WHAT YOU HAVE TO DO
Taking the line with "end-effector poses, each" as the first and the line with "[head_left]" as the last, set down the lines below exactly, pictures excluded.

• • •

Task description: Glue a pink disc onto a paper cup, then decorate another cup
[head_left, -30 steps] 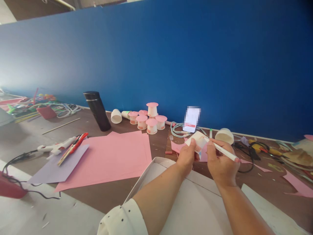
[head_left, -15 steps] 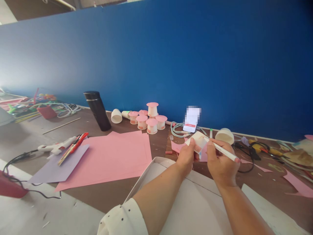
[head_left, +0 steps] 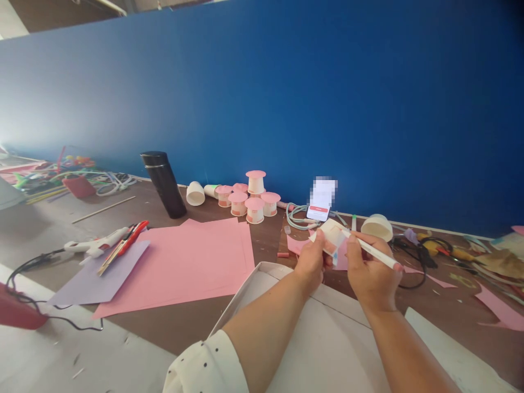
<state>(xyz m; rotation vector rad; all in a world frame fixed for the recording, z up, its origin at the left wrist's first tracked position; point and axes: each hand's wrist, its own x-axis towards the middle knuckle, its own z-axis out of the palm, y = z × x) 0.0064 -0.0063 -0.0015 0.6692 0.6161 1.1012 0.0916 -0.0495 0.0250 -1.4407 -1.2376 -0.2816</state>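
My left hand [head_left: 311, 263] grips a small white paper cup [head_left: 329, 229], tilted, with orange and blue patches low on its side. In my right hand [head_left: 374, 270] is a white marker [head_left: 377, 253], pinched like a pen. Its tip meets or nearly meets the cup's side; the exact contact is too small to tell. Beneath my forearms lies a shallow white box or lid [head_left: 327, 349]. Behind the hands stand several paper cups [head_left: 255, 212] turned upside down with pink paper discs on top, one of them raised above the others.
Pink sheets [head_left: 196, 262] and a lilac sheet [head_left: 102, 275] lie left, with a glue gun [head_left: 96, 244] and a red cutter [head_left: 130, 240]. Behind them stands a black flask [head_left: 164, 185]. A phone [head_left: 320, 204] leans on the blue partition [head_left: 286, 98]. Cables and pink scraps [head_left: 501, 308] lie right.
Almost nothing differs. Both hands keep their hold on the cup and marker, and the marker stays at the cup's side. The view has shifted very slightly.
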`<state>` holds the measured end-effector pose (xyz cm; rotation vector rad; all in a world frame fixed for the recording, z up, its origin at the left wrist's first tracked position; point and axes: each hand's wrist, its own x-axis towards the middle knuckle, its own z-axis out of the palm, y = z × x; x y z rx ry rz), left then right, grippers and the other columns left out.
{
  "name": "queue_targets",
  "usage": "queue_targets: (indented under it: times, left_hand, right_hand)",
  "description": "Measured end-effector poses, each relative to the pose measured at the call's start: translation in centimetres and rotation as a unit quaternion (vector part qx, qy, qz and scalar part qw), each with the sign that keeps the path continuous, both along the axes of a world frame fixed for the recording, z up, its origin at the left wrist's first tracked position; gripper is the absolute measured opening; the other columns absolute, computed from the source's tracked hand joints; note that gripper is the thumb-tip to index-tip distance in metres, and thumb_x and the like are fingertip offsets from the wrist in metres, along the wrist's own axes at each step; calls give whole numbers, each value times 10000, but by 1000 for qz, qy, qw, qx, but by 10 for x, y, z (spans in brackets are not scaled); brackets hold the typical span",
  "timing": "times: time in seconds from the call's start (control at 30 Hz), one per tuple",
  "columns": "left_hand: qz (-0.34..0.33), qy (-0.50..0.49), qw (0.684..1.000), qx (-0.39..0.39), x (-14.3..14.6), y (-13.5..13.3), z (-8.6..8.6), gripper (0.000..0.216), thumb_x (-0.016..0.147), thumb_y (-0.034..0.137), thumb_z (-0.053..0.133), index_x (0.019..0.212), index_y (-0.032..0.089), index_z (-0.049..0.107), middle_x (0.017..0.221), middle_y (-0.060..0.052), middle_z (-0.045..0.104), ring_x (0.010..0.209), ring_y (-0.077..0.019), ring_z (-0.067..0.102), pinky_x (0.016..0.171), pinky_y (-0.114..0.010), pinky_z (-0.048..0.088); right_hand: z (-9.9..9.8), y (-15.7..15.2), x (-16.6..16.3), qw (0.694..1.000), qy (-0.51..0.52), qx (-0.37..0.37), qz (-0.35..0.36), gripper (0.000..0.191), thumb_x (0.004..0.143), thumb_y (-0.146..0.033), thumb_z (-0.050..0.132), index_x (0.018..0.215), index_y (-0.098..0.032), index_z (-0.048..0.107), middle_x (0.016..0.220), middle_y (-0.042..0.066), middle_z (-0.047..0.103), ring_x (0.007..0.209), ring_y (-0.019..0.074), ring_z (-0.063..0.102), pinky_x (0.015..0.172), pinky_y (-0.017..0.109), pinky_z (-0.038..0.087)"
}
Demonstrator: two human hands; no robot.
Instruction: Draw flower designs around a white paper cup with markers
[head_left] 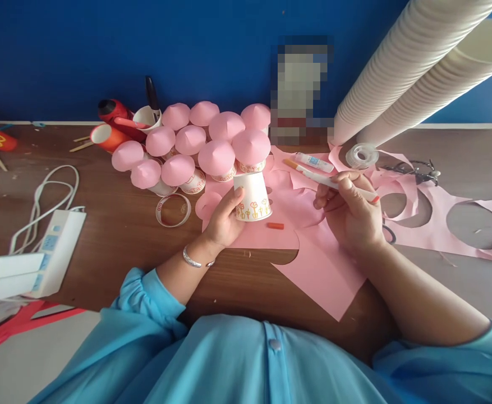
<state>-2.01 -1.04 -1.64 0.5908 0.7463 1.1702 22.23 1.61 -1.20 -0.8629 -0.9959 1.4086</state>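
Note:
My left hand (228, 217) is closed around the side of a white paper cup (252, 193), held upside down. Orange and red flowers are drawn in a band near its rim. In my right hand (355, 210) is a white marker pen (334, 182), its orange-brown tip pointing left toward the cup, a short gap away from it. A loose orange-red pen cap (275, 226) lies on pink paper (330, 275) between my hands. Behind the cup stand several upturned cups topped with pink paper cones (216, 157), some with similar drawn bands.
Tall stacks of paper cups (414, 62) lean at the back right, near a tape roll (361, 156) and a glue bottle (315, 162). Cut pink sheets (435, 224) spread right. A power strip (58, 252) with cables lies left. A cut cup ring (173, 210) sits near my left hand.

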Motion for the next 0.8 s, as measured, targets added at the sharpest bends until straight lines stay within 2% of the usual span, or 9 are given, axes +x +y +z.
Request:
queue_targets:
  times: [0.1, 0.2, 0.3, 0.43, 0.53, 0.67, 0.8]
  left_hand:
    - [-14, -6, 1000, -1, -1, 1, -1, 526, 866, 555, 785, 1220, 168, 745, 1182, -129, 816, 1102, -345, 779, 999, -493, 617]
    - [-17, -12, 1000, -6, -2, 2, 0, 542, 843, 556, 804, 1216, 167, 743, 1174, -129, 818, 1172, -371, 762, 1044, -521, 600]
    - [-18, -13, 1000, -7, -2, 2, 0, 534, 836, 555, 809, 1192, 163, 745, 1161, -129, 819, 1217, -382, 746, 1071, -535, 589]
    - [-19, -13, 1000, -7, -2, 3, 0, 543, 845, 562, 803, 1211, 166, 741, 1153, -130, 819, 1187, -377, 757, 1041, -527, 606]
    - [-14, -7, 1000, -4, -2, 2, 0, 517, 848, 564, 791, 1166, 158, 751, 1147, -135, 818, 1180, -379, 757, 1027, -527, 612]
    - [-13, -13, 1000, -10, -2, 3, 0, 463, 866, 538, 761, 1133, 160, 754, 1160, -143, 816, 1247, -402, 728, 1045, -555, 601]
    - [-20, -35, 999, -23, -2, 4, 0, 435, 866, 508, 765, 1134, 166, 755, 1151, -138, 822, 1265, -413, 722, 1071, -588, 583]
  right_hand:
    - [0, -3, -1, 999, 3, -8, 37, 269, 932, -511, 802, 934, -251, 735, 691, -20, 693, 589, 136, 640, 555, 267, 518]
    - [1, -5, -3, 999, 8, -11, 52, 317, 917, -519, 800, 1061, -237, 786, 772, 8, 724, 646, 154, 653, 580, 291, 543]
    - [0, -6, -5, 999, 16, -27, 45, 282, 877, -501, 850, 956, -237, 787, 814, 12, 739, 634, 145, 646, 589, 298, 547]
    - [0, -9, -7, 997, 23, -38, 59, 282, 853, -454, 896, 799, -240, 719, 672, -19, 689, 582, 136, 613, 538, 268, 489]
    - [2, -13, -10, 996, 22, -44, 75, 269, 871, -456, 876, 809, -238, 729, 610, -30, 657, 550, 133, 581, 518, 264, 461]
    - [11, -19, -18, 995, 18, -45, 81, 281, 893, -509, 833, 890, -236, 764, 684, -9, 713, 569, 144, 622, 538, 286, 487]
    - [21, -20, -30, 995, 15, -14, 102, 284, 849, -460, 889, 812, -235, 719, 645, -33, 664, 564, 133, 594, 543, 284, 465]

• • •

YOUR RESPONSE
  "description": "Measured end-effector poses, each relative to the pose measured at the call's start: translation in centimetres and rotation as a unit quaternion (vector part qx, qy, qz and scalar part qw), each with the sign that keeps the path continuous, both along the axes of a world frame fixed for the recording, z up, its origin at the left wrist's first tracked position; gripper is the absolute measured opening; the other columns absolute, computed from the source's tracked hand joints; note that gripper is the thumb-tip to index-tip distance in metres, and thumb_x and the like are fingertip offsets from the wrist in metres, along the wrist's own axes at each step; calls give whole numbers, each value times 10000, but by 1000 for qz, qy, qw, qx, but by 10 for x, y, z (spans in brackets are not scaled); brackets hold the typical span",
  "timing": "times: time in seconds from the call's start (control at 30 Hz), one per tuple",
  "columns": "left_hand: qz (-0.34..0.33), qy (-0.50..0.49), qw (0.684..1.000), qx (-0.39..0.39), x (-14.3..14.6), y (-13.5..13.3), z (-8.6..8.6), gripper (0.000..0.216), thumb_x (-0.016..0.147), thumb_y (-0.034..0.137), thumb_z (-0.053..0.133), index_x (0.019..0.212), index_y (-0.032..0.089), index_z (-0.049..0.107), middle_x (0.017..0.221), middle_y (-0.060..0.052), middle_z (-0.045..0.104), ring_x (0.010..0.209), ring_y (-0.077..0.019), ring_z (-0.067..0.102), pinky_x (0.016..0.171), pinky_y (-0.114..0.010), pinky_z (-0.048..0.088); right_hand: z (-9.9..9.8), y (-15.7..15.2), x (-16.6..16.3), qw (0.694..1.000), qy (-0.51..0.52), qx (-0.37..0.37), qz (-0.35..0.36), gripper (0.000..0.191), thumb_x (0.004..0.143), thumb_y (-0.146..0.033), thumb_z (-0.050..0.132), index_x (0.018..0.215), index_y (-0.098..0.032), index_z (-0.048..0.107), middle_x (0.016..0.220), middle_y (-0.042..0.066), middle_z (-0.047..0.103), ring_x (0.007..0.209), ring_y (-0.019..0.074), ring_z (-0.063..0.102), pinky_x (0.015..0.172), pinky_y (-0.017..0.109), pinky_z (-0.038..0.087)"
}
Demonstrator: two human hands; no robot.
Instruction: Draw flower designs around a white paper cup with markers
[head_left] 

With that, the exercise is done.